## REQUIRED WORK
Exact copy, pictures excluded: write out every line below.

## DATA SHOWN
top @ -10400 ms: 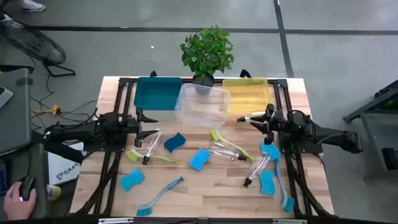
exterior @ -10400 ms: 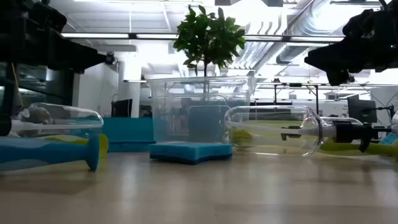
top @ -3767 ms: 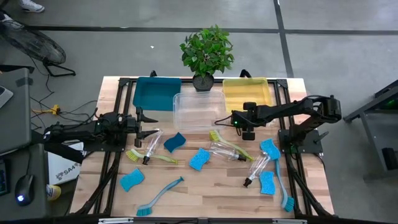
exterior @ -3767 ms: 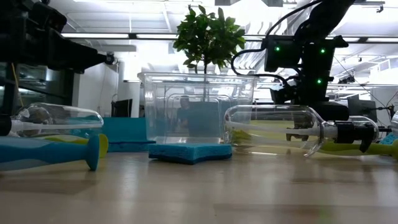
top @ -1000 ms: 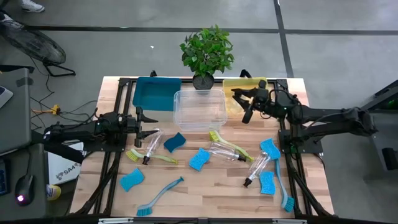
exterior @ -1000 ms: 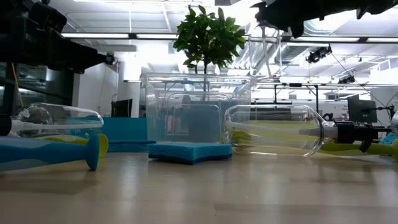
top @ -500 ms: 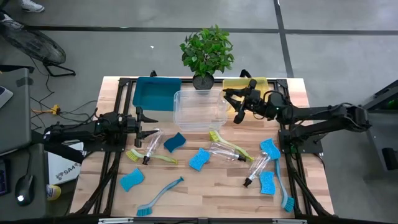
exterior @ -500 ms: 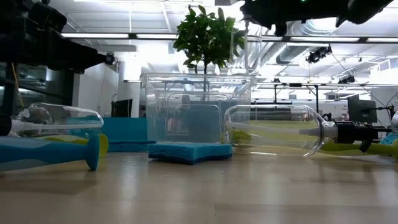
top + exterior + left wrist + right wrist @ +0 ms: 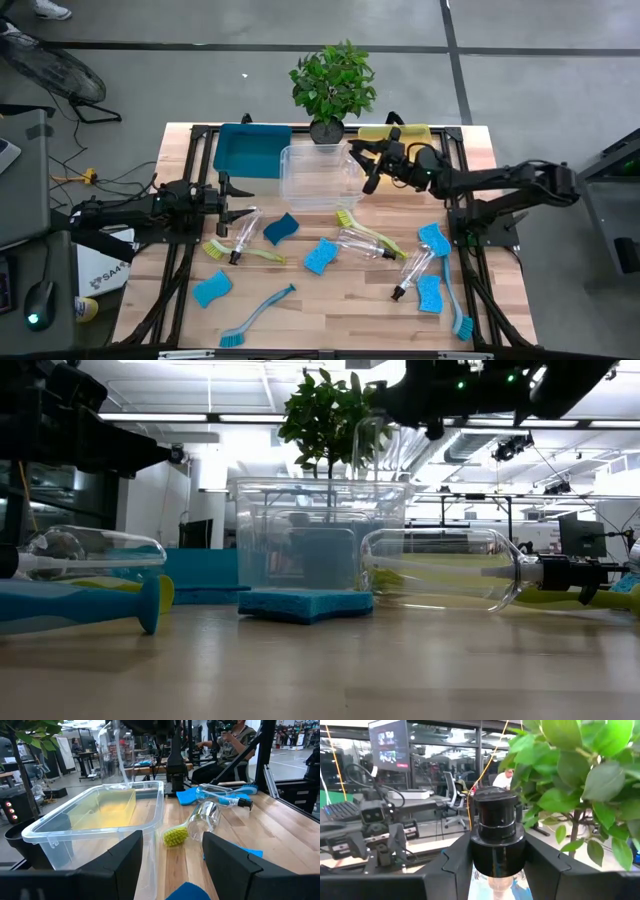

## RESPONSE AREA
top @ -10400 ms: 
exterior @ -10400 ms: 
top @ -3767 ms: 
exterior @ -3767 ms: 
top @ -1000 ms: 
exterior @ -1000 ms: 
top @ -500 ms: 
exterior @ -500 ms: 
top + exterior + left wrist + right wrist @ +0 ms: 

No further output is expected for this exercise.